Return only those lines of the listing in which "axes" appears.

═══

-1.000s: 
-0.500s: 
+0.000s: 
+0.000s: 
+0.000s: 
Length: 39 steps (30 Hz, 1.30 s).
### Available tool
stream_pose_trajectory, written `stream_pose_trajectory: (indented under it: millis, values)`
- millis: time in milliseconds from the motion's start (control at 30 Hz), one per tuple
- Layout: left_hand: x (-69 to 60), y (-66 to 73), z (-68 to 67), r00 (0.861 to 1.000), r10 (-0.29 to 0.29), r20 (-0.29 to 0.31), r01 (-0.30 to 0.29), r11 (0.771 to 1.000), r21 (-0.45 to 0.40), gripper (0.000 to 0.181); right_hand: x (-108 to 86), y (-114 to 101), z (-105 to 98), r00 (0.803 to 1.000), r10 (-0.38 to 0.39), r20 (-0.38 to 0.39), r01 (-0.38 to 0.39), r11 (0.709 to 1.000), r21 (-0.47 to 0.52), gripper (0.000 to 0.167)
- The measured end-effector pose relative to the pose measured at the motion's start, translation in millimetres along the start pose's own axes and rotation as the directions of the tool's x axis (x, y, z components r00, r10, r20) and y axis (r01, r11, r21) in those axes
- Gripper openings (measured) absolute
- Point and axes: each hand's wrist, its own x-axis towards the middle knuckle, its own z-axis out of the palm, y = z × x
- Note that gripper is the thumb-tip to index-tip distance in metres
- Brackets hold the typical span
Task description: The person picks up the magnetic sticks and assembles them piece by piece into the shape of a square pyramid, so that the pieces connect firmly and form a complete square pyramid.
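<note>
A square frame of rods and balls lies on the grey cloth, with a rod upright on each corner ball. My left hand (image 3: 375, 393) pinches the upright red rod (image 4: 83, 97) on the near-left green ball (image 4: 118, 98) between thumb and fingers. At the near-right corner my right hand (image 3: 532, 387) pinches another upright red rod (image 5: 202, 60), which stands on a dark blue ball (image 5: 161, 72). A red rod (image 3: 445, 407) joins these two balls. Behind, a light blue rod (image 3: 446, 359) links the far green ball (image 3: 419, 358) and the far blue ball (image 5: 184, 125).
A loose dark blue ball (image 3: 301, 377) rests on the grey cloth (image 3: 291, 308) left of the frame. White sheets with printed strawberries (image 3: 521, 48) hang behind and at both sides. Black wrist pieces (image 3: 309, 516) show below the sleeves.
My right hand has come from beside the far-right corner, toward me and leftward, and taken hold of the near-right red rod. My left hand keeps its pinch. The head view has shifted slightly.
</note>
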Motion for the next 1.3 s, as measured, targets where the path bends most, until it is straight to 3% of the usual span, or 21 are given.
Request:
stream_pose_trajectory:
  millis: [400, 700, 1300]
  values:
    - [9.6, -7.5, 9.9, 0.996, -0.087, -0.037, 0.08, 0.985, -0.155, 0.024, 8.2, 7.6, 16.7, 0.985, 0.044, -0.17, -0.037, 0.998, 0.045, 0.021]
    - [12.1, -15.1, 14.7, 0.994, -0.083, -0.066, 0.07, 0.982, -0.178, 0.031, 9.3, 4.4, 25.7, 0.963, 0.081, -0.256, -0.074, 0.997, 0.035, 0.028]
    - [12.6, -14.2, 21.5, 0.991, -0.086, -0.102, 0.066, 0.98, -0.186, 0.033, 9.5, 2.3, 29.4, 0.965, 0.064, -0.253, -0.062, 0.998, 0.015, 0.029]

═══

Problem solution »
- The measured end-effector pose relative to the pose measured at the motion's start, translation in millimetres along the start pose's own axes and rotation as the directions of the tool's x axis (x, y, z components r00, r10, r20) and y axis (r01, r11, r21) in those axes
- Point and axes: each hand's wrist, its own x-axis towards the middle knuckle, its own z-axis out of the palm, y = z × x

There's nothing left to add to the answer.